"De lo avanzado, hemos identificado como variable clave la necesidad de establecer acuerdos para construir espacios de trabajo que, por pequeños que parezcan, permitan establecer relaciones de confianza y beneficio mutuo". (Ilustración: Giovanni Tazza)
"De lo avanzado, hemos identificado como variable clave la necesidad de establecer acuerdos para construir espacios de trabajo que, por pequeños que parezcan, permitan establecer relaciones de confianza y beneficio mutuo". (Ilustración: Giovanni Tazza)
Juan José Garrido

En 1959, el Perú vivía una etapa de renovada tranquilidad y esperanza. Gozábamos de un sistema democrático endeble pero civil; la puesta en marcha de algunos proyectos mineros era motor de ingresos a las cuentas fiscales, el proceso de urbanización continuaba, la Constitución del 33 seguía vigente y el Congreso aprobaba la Declaración Universal de los Derechos Humanos. Existían razones para ser optimistas.

Treinta años después, la realidad era chocante, si no escalofriante. Nuestra población había aumentado en 118%, pero los ingresos por persona en tan solo 16%. Habíamos experimentado durante las últimas tres décadas un golpe militar (que se llevó consigo la Constitución del 33), y llegamos a la década de los ochenta enfrentando dos grandes catástrofes. Por un lado, la crisis humanitaria, política y social desatada por la barbarie terrorista. Por el otro, una crisis económica de proporciones históricas: una hiperinflación galopante (la segunda más alta de la historia), sumada a déficits fiscales recurrentes y la retirada del sistema financiero internacional. El PBI per cápita, que en 1959 significaba el 27% de los ingresos norteamericanos, para 1989 representaba tan solo el 16%. Éramos, a la vista de muchos, un país fallido y en camino a algo peor.

Hoy, treinta años después, nuestra situación no podría ser más distinta. Incluso con crisis políticas –como las experimentadas en los últimos años–, somos un pequeño cisne negro en la región: crecemos a tasas por encima del promedio latinoamericano (este año será de alrededor del 2,5% mientras la región decrecerá en 0,2%) y la Constitución de 1993 sigue vigente. Entre 1989 y el 2019, los ingresos por persona se multiplicaron en 122% mientras la población en tan solo 52%. Así, redujimos la pobreza de un 60% (estimado) al 21% actual. Somos, para muchos extranjeros, un motivo de esperanza en la región.

Hemos pasado de un “apreciable progreso económico y financiero” (memoria anual del BCR) en 1959, a una economía “fallida” (reporte de la Rand Corporation) en 1989, y luego a una suerte de “milagro económico” (acumulamos 122 meses consecutivos de crecimiento a pesar de la inestabilidad política, la ausencia de reformas y la sobrerregulación).
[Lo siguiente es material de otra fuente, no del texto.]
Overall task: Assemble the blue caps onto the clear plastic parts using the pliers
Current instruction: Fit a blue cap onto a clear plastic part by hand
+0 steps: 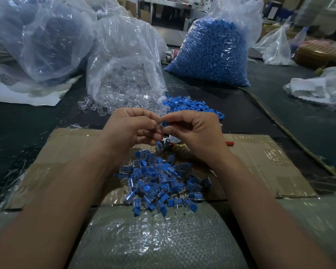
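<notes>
above the cardboard [260,162] the left hand [132,129] keeps a narrow fingertip grip on a clear part [159,130]. the right hand [192,133] pinches a blue cap [164,123] against it (fingers hide most of the joint). the pliers [168,142] lie on the cardboard under the hands, untouched. a pile [163,181] of capped parts sits nearer the person. loose caps [192,106] lie on the table [27,123] beyond.
</notes>
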Available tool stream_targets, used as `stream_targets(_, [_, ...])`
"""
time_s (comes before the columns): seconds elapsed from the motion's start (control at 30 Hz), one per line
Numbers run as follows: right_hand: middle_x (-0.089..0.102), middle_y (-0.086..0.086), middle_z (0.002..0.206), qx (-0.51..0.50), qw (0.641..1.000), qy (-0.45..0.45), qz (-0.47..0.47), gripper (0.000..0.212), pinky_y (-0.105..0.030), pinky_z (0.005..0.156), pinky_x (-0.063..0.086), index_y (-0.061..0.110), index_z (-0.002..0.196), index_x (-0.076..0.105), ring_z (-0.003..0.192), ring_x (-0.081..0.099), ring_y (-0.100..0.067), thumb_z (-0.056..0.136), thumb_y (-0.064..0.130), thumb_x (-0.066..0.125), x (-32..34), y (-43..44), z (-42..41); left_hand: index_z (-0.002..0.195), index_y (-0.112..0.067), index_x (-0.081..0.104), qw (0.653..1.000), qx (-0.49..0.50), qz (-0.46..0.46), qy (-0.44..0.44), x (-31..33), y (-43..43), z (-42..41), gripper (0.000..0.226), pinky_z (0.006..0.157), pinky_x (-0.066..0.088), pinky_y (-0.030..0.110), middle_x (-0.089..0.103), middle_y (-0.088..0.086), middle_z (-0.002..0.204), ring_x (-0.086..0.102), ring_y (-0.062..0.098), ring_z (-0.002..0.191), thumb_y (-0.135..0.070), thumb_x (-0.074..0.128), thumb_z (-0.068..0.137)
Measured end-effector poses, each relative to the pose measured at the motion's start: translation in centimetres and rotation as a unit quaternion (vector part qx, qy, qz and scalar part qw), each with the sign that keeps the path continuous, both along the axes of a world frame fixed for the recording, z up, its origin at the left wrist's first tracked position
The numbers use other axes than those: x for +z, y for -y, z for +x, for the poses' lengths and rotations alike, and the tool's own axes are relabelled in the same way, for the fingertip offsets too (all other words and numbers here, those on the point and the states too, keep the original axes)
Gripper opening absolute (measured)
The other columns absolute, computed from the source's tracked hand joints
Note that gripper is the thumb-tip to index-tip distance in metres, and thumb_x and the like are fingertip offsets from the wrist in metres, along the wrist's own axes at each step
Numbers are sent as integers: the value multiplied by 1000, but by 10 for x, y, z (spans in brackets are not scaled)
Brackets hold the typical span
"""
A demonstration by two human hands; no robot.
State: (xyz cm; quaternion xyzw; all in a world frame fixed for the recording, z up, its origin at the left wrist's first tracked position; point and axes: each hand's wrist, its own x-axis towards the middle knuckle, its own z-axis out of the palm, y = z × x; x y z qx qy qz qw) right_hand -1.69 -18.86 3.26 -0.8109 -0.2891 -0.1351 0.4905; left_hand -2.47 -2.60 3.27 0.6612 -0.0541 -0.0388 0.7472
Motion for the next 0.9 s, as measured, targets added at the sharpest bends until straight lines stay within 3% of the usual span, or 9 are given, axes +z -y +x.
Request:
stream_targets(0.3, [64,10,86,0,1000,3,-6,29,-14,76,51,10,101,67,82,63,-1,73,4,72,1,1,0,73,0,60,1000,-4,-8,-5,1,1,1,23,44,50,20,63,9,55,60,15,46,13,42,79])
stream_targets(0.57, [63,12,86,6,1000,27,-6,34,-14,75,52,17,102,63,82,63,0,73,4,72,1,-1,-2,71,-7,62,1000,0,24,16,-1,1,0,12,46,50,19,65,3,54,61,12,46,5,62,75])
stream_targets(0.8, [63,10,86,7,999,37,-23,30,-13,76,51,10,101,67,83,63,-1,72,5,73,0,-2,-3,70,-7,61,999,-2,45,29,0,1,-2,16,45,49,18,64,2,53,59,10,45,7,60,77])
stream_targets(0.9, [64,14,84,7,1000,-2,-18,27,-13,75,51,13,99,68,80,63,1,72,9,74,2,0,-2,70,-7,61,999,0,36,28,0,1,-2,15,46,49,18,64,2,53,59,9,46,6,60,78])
Es decir, sabemos lo que treinta años significan: pueden ser suficientes para convertir una esperanza en tragedia, o una tragedia en esperanza. Y si eso es así, ¿qué pasará en los próximos treinta años? ¿Seremos en el 2050 un país que crece, como hoy, de manera sostenida pero desigual? ¿O seremos un país desarrollado, gracias a acuerdos y a un trabajo serio, alineado a la perspectiva global? ¿O seremos un país fragmentado o, peor aún, nuevamente un experimento autoritario?
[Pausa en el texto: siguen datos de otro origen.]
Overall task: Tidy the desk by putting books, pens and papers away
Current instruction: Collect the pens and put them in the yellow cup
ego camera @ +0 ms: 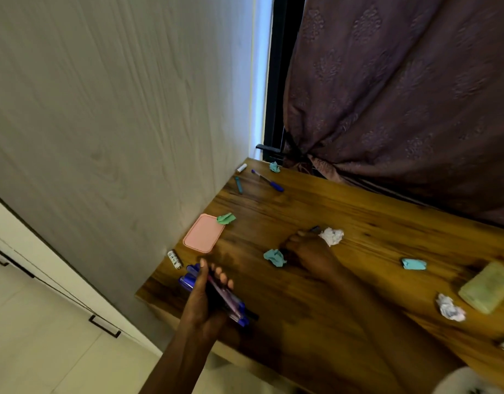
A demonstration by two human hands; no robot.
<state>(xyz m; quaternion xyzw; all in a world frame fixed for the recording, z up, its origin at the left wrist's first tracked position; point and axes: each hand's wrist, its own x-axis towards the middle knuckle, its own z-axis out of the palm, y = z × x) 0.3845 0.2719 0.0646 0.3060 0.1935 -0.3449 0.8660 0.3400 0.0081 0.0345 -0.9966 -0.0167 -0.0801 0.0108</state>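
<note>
My left hand [206,297] grips a bundle of blue and purple pens [216,297] over the near left corner of the wooden desk [316,302]. My right hand [305,251] reaches across the desk's middle, its fingertips at a small dark object [315,229] beside a crumpled white paper [332,236]; whether it holds that object I cannot tell. A blue pen [268,180] and a teal pen [238,184] lie at the far left corner. Crumpled teal papers [275,257] lie about the desk top.
A pink lid [204,233] with a green paper scrap [225,218] lies by the wall. Batteries [174,259] lie at the left edge. A yellow-green block [486,287], another white paper ball [449,308] and a teal wad [413,263] sit at the right. A curtain [401,95] hangs behind.
</note>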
Lo que sabemos es que el mundo vivirá tiempos de increíbles cambios tecnológicos, políticos, económicos, sociales y ambientales. Lo que no sabemos es cómo lo procesaremos. Por ello, desde El Comercio lanzamos este año la iniciativa Perú 2050, con el fin de estudiar esos cambios, imaginar los escenarios posibles e identificar aquellas mejoras necesarias para enrumbar al país hacia un desarrollo ordenado e inclusivo. De lo avanzado, hemos identificado como variable clave la necesidad de establecer acuerdos para construir espacios de trabajo que, por pequeños que parezcan, permitan establecer relaciones de confianza y beneficio mutuo. Por supuesto, en dicha tarea podemos aportar todos los peruanos, desde cualquier posición. Más que podemos, debemos.